FDA: Duodenoscope Cleaning Still a Problem
Aggressive efforts by the FDA and manufacturers of duodenoscopes in recent years have not succeeded in eliminating bacterial contamination problems with the devices after reprocessing, the agency said in a Safety Communication issued late Monday.
Following revelations in 2015 that scores of patients had developed abdominal infections following endoscopic retrograde cholangiopancreatography (ERCP) procedures using reprocessed duodenoscopes, the FDA ordered manufacturers including Olympus, Fuji, and Pentax to upgrade their recommendations for post-procedural cleaning and to conduct regular testing to determine how well the procedures are working.
“Interim results from these studies indicate higher-than-expected contamination rates after reprocessing, with up to 3% of properly collected samples testing positive for enough low concern organisms to indicate a reprocessing failure and up to 3% of properly collected samples testing positive for high concern organisms,” the agency said in the Monday statement. “High concern organisms” include E. coli, Pseudomonas aeruginosa, and others associated with disease, the FDA explained.
An FDA advisory committee meeting in 2015 agreed that duodenoscopes for ERCP procedures cannot be completely sterilized in every case — they contain hinged parts such as elevators at the working tip where organisms may lodge and evade removal or killing.

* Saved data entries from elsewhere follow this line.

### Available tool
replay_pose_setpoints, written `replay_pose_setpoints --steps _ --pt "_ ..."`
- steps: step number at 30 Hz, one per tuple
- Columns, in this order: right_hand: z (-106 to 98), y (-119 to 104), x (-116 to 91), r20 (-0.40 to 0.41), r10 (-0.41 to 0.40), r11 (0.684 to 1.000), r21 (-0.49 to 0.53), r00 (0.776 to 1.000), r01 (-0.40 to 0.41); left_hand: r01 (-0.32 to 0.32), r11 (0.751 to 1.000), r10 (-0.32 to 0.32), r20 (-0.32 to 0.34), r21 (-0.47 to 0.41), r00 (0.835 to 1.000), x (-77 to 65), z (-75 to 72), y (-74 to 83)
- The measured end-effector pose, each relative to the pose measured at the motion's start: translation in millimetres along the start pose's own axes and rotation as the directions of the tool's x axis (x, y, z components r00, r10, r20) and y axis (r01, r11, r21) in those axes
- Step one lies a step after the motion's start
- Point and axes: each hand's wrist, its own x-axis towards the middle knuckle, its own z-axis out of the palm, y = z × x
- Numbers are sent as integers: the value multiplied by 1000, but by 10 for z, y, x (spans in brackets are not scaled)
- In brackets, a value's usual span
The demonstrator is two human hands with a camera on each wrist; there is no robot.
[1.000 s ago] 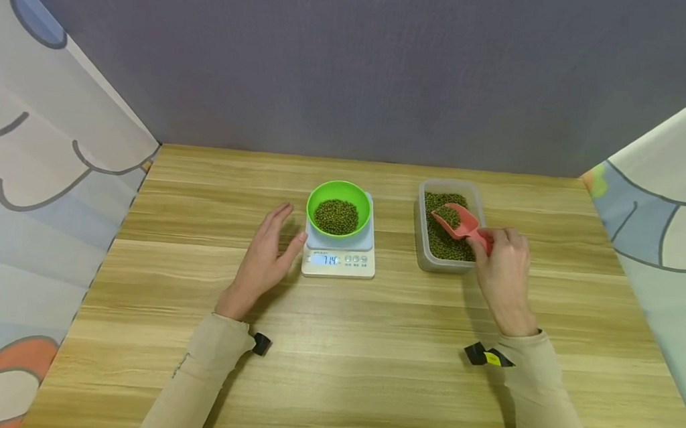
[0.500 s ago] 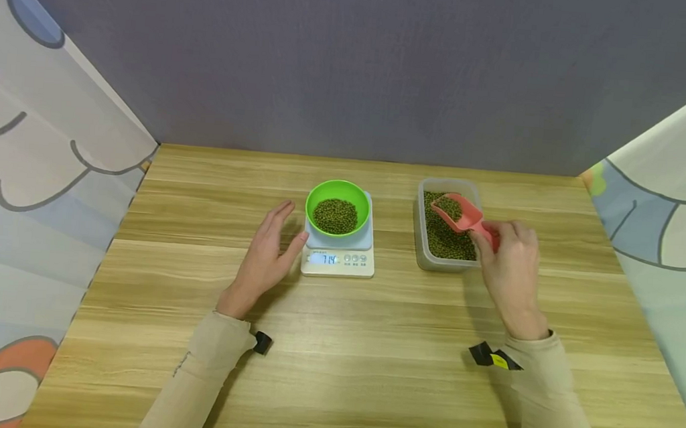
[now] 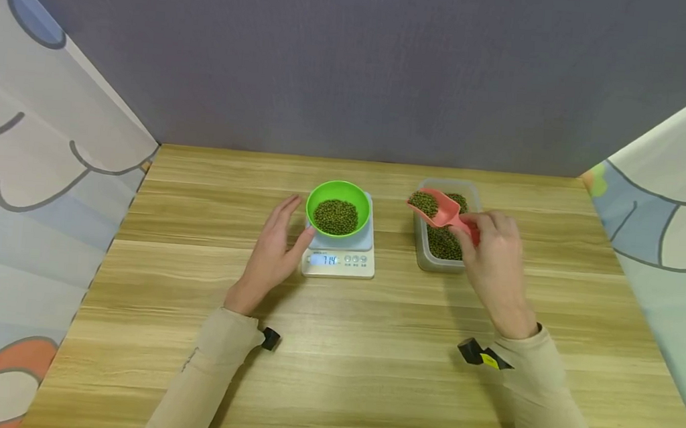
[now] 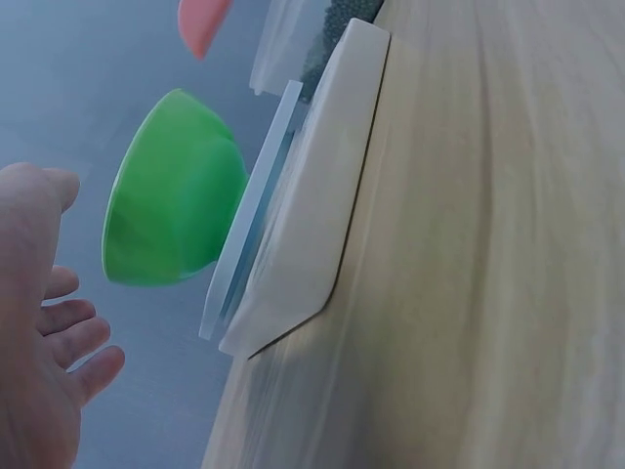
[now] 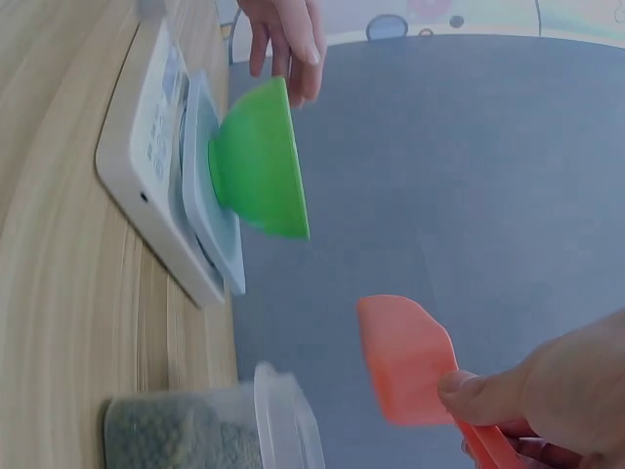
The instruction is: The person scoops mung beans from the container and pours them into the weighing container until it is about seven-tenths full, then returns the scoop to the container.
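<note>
In the head view my right hand (image 3: 492, 269) grips the handle of a pink scoop (image 3: 447, 209) loaded with small green beans (image 3: 424, 203). The scoop hangs above the left rim of a clear plastic container (image 3: 421, 250) that holds more of these beans. My left hand (image 3: 270, 252) has its fingers extended just left of a green bowl (image 3: 337, 190). In the left wrist view a gap shows between those fingers (image 4: 83, 342) and the bowl (image 4: 176, 191). Beans lie in the bowl, which sits on a white kitchen scale (image 3: 339, 264) reading 71.4.
A wooden table (image 3: 361, 363) carries everything. Behind it rises a grey panel (image 3: 366, 68), and cartoon-printed sheets (image 3: 39, 150) stand at both sides. The scale and the container stand apart, with bare tabletop between them.
The right hand has lifted the loaded scoop and carried it left, from inside the container to over its left rim. My left hand has shifted slightly closer to the bowl. The reading is unchanged.
</note>
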Motion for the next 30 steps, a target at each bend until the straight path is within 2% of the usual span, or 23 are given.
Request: replay_pose_setpoints --steps 11,18,25,30 --pt "179 -216 72 11 -98 994 51 995 98 13 1000 -13 4 1 1000 45 16 62" --pt "294 -352 130 8 -165 983 80 986 164 -22 1000 22 -27 -5 999 81 55 87" --pt "428 -455 149 -58 -244 970 7 968 245 -57 998 56 -59 -9 997 122 95 119" --pt "474 -487 161 -90 -275 962 -31 957 273 -40 999 39 -52 -11 998 134 108 142"
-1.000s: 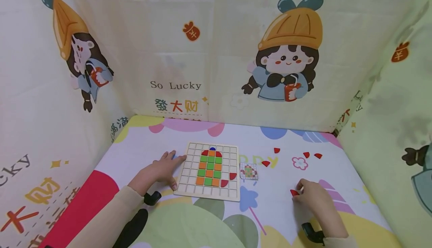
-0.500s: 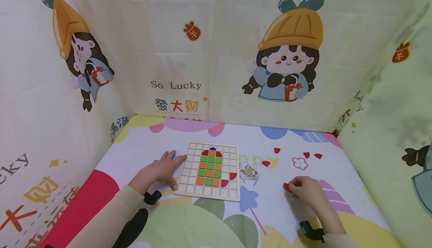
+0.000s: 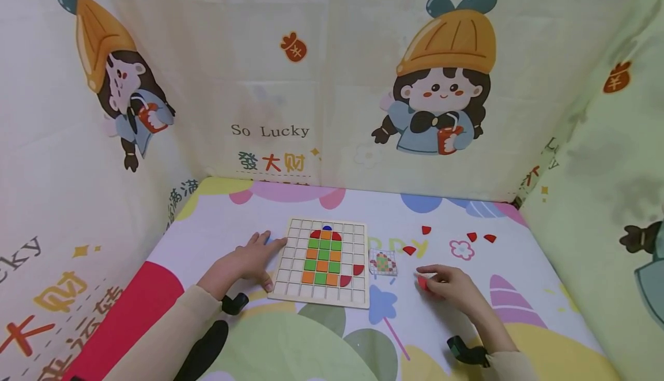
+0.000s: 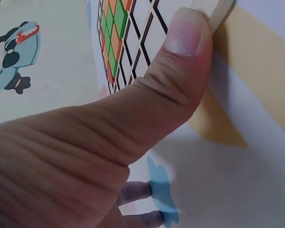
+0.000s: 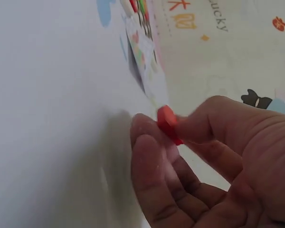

Small cracks and other forms of damage can also occur with repeated use, which can also complicate thorough cleaning. But members also said the devices must remain in use because there are no good alternatives.
On Tuesday and Wednesday the FDA’s Anesthetic and Analgesic Drug Products Advisory Committee and its Drug Safety and Risk Management Advisory Committee will discuss “strategies to increase the availability of naloxone products intended for use in the community.”